“Well, he never really hit me. He was just mean, so it wasn’t as bad for me as it was for you.” As if to say verbal abuse doesn’t hurt as much, if not more than physical abuse.
“Well, when you think about it, you were with him twice as long as I was with my abuser, so I shouldn’t complain.” As if to say it only counts when it’s longer than the next person.
“She should feel fortunate that he never laid a hand on her! How did YOU make it; YOU are so strong!” As if to say she doesn’t have a right to feel the hurt from the verbal bashing she endured then further degrade her by saying she is weak.
There can be an infinite numbers of ways to word it: the art of semantics being forged with the aftermath of domestic abuse. I find myself stuck on this thought a lot the past several weeks: why do others invalidate our pain in comparison to others or, worse yet, why do we sometimes feel compelled to invalidate our own pain when we share stories with one another? Why do some of us brush off our suffering as trivial or unimportant because we think someone else suffered more?
I am frustrated by this. Deeply. While I do have to admit that there are so many who were forced to endure so much more than I was, to me it comes down to a simple, undeniable fact: we were violated. We were violated by the one person in this world who should have sought for and nurtured our peace of mind, our security, our safety, our dignity. This was done to us against our will in the one place on the face of the earth where we should have been most at ease: our own homes, away from the dangers of the world. Our living rooms, our bedrooms. Kitchens, bathrooms, dining rooms. The walls of our homes were torture chambers, while on the outside the rest of world saw a quaint ranch-style house with a meticulously cared-for garden.
How can we as outsiders to another’s experience count their bruises, emotional and physical, and hold them up against our own? How can someone who’s never been through it hold us up to each other and attempt to do the same?
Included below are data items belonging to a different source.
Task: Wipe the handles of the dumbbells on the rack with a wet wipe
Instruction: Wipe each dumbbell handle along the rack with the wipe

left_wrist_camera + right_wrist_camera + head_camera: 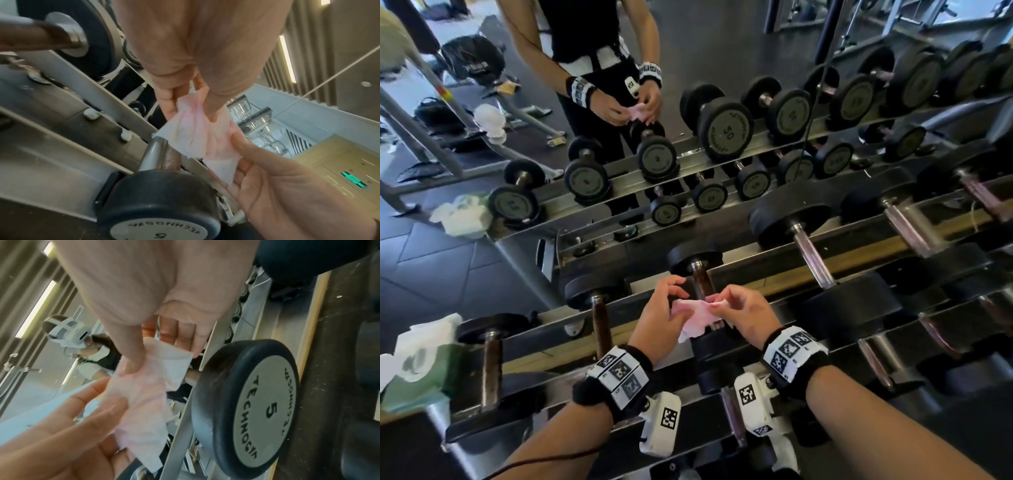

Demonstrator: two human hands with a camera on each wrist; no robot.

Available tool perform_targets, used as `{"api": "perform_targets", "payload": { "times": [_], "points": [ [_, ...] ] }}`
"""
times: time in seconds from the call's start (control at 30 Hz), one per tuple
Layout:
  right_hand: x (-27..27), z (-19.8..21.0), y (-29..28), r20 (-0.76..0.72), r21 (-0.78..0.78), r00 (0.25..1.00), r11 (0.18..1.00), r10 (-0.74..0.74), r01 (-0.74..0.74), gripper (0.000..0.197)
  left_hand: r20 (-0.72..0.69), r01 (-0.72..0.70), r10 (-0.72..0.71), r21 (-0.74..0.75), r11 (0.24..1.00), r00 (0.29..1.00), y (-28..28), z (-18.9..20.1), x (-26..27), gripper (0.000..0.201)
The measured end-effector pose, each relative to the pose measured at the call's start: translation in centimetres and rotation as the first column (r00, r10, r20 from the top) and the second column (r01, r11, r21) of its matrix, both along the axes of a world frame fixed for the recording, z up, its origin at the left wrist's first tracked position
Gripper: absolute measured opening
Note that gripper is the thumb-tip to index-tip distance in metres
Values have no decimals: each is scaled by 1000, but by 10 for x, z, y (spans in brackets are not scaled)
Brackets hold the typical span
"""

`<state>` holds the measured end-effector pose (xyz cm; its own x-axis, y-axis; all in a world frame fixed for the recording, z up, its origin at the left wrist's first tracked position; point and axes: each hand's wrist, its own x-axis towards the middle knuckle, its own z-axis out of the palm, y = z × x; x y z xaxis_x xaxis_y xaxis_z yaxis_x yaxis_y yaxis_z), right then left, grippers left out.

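We see one wet wipe (pixel 697 317), pale pink and crumpled, stretched between our two hands above the handle (pixel 702 279) of one dumbbell marked 5 (pixel 245 404) on the rack (pixel 756 270). Our left hand (pixel 659 315) and right hand (pixel 744 313) each pinch an end.

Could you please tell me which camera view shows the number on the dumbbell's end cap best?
The right wrist view: the end cap faces the camera, reading 5. The left wrist view catches that end cap partly cropped at the frame's bottom. The head view hides it.
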<state>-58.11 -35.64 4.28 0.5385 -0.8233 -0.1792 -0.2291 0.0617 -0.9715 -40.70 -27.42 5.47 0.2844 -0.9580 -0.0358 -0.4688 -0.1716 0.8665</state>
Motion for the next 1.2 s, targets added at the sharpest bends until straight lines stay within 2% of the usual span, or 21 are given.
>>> {"api": "perform_targets", "payload": {
  "times": [0.07, 0.17, 0.23, 0.3, 0.37, 0.43, 0.5, 0.53, 0.63, 0.7, 0.73, 0.83, 0.97, 1.07, 1.2],
  "points": [
    [-4, -2, -8, -25, -31, 999, 999, 39, -39, 18, -11, -95, 95, 10, 995, 995, -2, -5, -7, 48],
    [-13, -4, -23, -109, -55, 989, 993, 101, -108, 15, -39, -164, 166, 49, 985, 985, -4, -12, -23, 55],
    [-20, -5, -32, -129, 19, 974, 983, 184, -183, 19, -37, -204, 206, 54, 978, 978, -6, -16, -33, 60],
    [-22, -8, -38, -125, 84, 953, 960, 276, -267, 37, -23, -259, 260, 43, 965, 965, -9, -19, -41, 62],
    [-20, -12, -41, -57, 143, 950, 944, 307, -297, 35, -3, -335, 335, 31, 942, 942, -9, -22, -47, 63],
    [-18, -17, -50, 78, 321, 978, 924, 193, -208, 27, -12, -416, 416, 36, 909, 909, -7, -24, -52, 63],
    [-17, -24, -63, 140, 471, 990, 879, 2, -69, 26, -5, -466, 467, 56, 883, 884, 0, -27, -54, 58],
    [-17, -27, -71, 100, 460, 993, 888, -59, 6, 24, 3, -474, 475, 79, 877, 880, 4, -30, -55, 53],
    [-4, -36, -89, -78, 241, 984, 955, -161, 175, 11, 1, -449, 459, 209, 869, 888, 19, -39, -59, 37],
    [10, -37, -92, -138, 150, 975, 970, -172, 192, 10, -18, -417, 439, 273, 867, 899, 25, -45, -62, 35],
    [18, -39, -93, -162, 135, 973, 973, -164, 187, 18, -18, -399, 421, 288, 870, 907, 27, -48, -63, 35],
    [38, -42, -90, -207, 159, 972, 976, -115, 149, 30, -84, -350, 389, 294, 889, 917, 28, -53, -64, 29],
    [45, -49, -82, -154, 296, 984, 946, -92, 134, 21, -166, -339, 395, 286, 896, 904, 31, -55, -59, 30],
    [36, -47, -78, -103, 315, 995, 949, -1, 33, 27, -194, -332, 395, 290, 897, 898, 31, -57, -56, 32],
    [25, -41, -68, -41, 399, 999, 917, -1, 17, 29, -220, -317, 393, 312, 896, 893, 31, -59, -52, 33]
  ]
}}
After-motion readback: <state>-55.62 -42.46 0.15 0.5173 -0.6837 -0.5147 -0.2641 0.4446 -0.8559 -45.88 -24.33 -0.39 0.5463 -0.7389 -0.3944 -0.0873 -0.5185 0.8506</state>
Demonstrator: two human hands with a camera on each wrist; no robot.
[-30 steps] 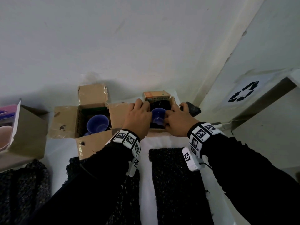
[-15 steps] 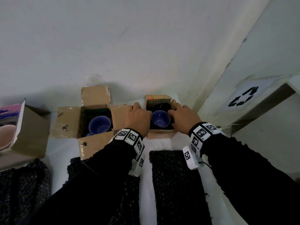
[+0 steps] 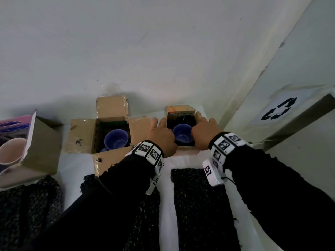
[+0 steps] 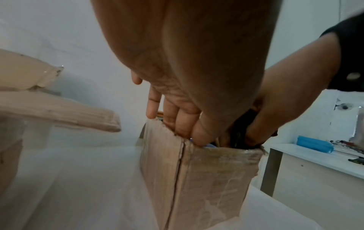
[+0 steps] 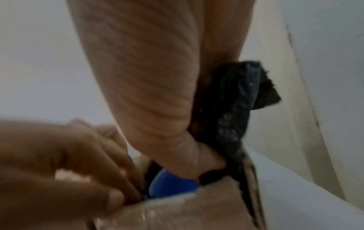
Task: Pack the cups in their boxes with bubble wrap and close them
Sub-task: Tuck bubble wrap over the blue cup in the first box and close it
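Note:
A small cardboard box (image 3: 181,113) stands at the back of the table with a blue cup (image 3: 182,133) upright inside, ringed by black bubble wrap (image 3: 183,118). My left hand (image 3: 161,136) is at the box's left side; in the left wrist view its straight fingers (image 4: 187,124) reach down inside the box (image 4: 197,179) wall. My right hand (image 3: 204,131) is at the right side. In the right wrist view its thumb (image 5: 197,163) pushes in beside the cup (image 5: 171,185), and the bubble wrap (image 5: 236,109) bunches up against its palm. Its fingers are hidden.
To the left stands a larger open box (image 3: 81,134) holding a second blue cup (image 3: 116,142). A pink box with a pink cup (image 3: 10,153) is at the far left. Dark wrap sheets (image 3: 197,205) lie in front. A wall is close behind and a recycling bin (image 3: 279,111) stands to the right.
Both hands have moved apart from over the cup to the box's two sides. The wrap end that stuck out on the right is now under my right hand.

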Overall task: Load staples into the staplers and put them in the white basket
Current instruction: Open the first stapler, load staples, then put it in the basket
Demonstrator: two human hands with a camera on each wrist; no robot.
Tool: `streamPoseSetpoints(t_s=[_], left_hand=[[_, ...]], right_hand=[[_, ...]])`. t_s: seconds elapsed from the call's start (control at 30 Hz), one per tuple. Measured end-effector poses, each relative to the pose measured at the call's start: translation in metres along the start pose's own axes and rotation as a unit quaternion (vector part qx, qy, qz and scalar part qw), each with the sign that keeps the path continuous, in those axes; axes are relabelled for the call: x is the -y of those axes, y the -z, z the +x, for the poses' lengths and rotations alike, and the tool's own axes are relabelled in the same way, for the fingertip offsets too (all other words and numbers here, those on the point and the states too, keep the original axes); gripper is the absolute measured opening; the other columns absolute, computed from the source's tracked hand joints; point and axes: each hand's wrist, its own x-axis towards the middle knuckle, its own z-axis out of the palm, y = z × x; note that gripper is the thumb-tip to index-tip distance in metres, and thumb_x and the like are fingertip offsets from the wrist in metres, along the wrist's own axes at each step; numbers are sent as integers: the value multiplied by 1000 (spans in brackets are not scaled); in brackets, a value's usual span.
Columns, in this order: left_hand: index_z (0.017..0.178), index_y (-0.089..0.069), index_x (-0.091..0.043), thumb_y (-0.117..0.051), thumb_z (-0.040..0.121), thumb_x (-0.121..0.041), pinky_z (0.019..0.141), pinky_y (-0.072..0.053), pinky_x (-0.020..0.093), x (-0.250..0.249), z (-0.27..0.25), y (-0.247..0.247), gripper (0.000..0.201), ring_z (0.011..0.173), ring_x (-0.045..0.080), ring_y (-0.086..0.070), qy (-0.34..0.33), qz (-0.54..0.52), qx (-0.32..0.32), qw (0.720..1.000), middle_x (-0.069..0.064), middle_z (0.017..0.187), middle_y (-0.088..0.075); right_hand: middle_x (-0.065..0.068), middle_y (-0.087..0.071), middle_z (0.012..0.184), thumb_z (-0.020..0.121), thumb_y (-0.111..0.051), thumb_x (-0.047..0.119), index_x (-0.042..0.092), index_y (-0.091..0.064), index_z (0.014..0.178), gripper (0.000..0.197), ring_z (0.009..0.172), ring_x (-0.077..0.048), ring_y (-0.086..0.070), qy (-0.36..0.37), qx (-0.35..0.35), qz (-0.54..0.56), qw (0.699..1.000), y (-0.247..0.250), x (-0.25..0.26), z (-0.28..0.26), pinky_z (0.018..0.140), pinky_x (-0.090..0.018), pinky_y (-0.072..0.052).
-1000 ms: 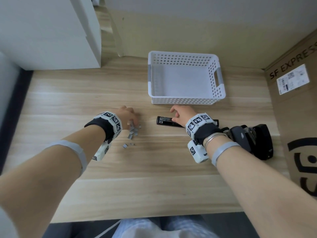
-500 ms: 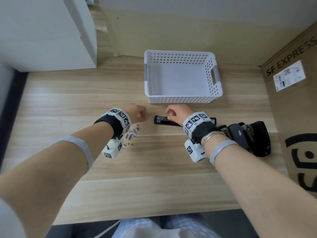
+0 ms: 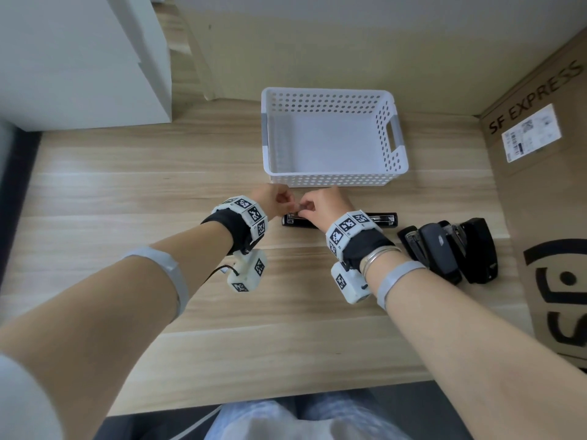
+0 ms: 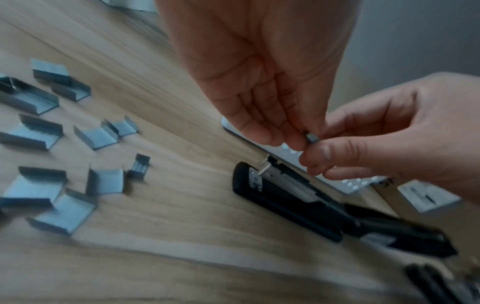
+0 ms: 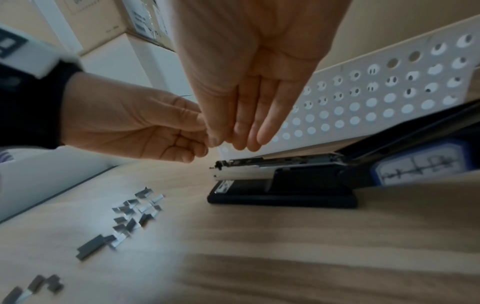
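Observation:
A black stapler [image 3: 382, 219] lies opened flat on the desk, its metal staple channel [image 5: 246, 171] bare and facing up. Just above its left end my two hands meet. My left hand [image 3: 286, 201] and my right hand [image 3: 305, 209] both pinch one small grey staple strip [image 4: 312, 138] between thumb and fingertips. Several loose staple strips [image 4: 103, 181] lie scattered on the wood to the left of the stapler; my left wrist hides them in the head view. The white perforated basket [image 3: 333, 180] stands empty right behind the stapler.
Three more black staplers [image 3: 444, 249] lie side by side at the right, next to a tall cardboard box [image 3: 546, 198]. A white cabinet [image 3: 79, 58] stands at the back left. The desk's front edge [image 3: 286, 398] is near my lap.
My left hand rose from the staple pile and moved right. My right hand lifted off the stapler. They now meet above its left end, pinching one staple strip.

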Motion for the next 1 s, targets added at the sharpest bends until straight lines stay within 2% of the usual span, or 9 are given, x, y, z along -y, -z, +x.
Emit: streamPoseSetpoints(t_s=[0.03,0.1,0.2,0.33,0.5,0.6,0.73,0.87,1.0], left_hand=[[80,-59,-14,-64,85,-15,76,-46,30,1,-1,-1,6,81,17,-54,-6,21,0,1000,-5,75,-60],[101,-62,-5,-62,85,-12,77,-40,23,2,-4,-2,17,89,20,-58,-8,69,-5,998,3,97,-65],[107,-62,-4,-61,85,-8,80,-40,20,5,-4,-5,23,106,24,-62,-6,99,5,995,10,113,-67],[108,-63,-7,-62,85,-11,88,-44,25,6,-2,-11,24,107,23,-62,-4,126,7,992,10,113,-69],[108,-64,-8,-63,84,-14,90,-44,26,9,1,-12,25,107,22,-62,-4,130,3,992,9,112,-69],[109,-64,-9,-63,85,-15,93,-45,28,9,1,-10,26,107,23,-62,-11,137,6,991,9,112,-69],[109,-64,-10,-61,85,-15,91,-45,26,11,1,-8,24,107,21,-62,-14,139,18,990,7,111,-70],[112,-62,-11,-53,87,-5,93,-45,28,19,-2,9,28,107,25,-62,-10,129,16,991,8,115,-67],[124,-55,-13,-50,88,-3,95,-45,33,33,-5,32,38,111,29,-57,13,244,38,969,9,124,-60]], right_hand=[[-3,-72,100,88,-63,25,20,-72,98,14,95,-22,-66,-3,13,-15,1000,0,-3,0,86,-33,-54],[-4,-69,107,90,-60,23,21,-71,101,16,98,-24,-64,-8,38,-54,998,-2,-7,-1,87,-34,-54],[-4,-65,113,92,-59,23,20,-71,105,18,102,-25,-62,-12,39,-82,996,-4,-11,-1,84,-34,-52],[-6,-65,111,92,-59,22,18,-71,104,18,101,-26,-62,-6,42,-97,994,-8,-9,1,82,-33,-51],[-5,-69,106,89,-63,26,19,-71,104,19,97,-25,-64,-13,61,-93,994,-8,-8,4,74,-27,-46],[-5,-72,106,91,-60,31,18,-73,106,24,100,-23,-64,-22,59,-40,997,-6,-8,5,78,-27,-46],[-6,-70,111,94,-55,26,16,-71,110,24,105,-25,-62,-33,59,-28,997,-7,-8,8,88,-30,-49],[-6,-69,112,90,-61,18,19,-70,106,19,98,-22,-65,-61,38,-28,997,-6,-18,9,84,-27,-51],[-7,-62,121,89,-61,9,23,-70,108,25,91,-21,-65,-91,27,-38,995,-2,-28,5,81,-26,-49]])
How can any of us look each other in the eye and say, “You don’t have a right to suffer and feel hurt that way, because you didn’t go through what she did.” Or be cruel to ourselves and tell ourselves that we shouldn’t feel our hurt because maybe it wasn’t as bad for us?
I remember hearing comments like that from Kevin. “I didn’t hit you as hard as I could.” “Stop with the fake tears. People have it worse than you, they don’t have time for that s***.” Maybe that’s why it frustrates me so much. Because we spent so much time struggling to survive through our horrors to get away form the pain and abuse, and even though we get free, it still haunts us now. The only difference is now it comes from within ourselves.
Has our value for ourselves become so eroded by our abusers that we would dare invalidate our right as human beings to feel? To experience and express? To react and process and reconcile all that occurred? To be treated with dignity and kindness and love and compassion? Has the poison of the non-stop verbal barrage of insults tainted our reasoning so far beyond the point that we no longer want to acknowledge our own humanity? Our worth, importance, value?
So many questions, so few answers. But an answer I do have: we are not worth any less than the next person, and we need to stand up and accept that we are allowed to process this anger, hurt, fear, frustration, confusion, grief, sadness, despair, suffering, torment, chaos, agitation, discomfort, and put a voice to it. However we may need to so we can get our closure. We are allowed to say, “I, too have suffered, and you are not alone. Please let me walk with you.” This is the point.
So if anyone reading this post counts her/himself among those who are witness to a fellow survivor invalidating the abuse they suffered, the next time this comes up, this is what I want you to do. When someone says to you, “It wasn’t really that bad for me. He/she only XXXXXXX me,” look back at them. In the eye. Pause so they know you see into them, not past them, around them, or through them. Look them straight in the eye, and tell them, “Thank you for acknowledging my struggle. But you were violated, too. And I am thankful that YOU got out. We can be here to support each other.” Don’t brush it off and change the subject in an attempt to dodge an awkward moment. Intercept it, and turn the other’s invalidation of their self worth into a validation.
If you find yourself being the one invalidating what you endured, stop your mouth. Think about how what you say about your experience can affect your feelings of your own self worth. And change it to something positive. Instead of your reaction to someone else’s story being, “Wow, you went through so much more than I did/You had to endure it for so much longer. I would not be strong enough to make it!” say, “It hurts to hear another person say they have suffered abuse, because I have been harmed, too. But we were both strong enough to get away.”
We are not weak. We are not invaluable. And we cannot invalidate our worth anymore.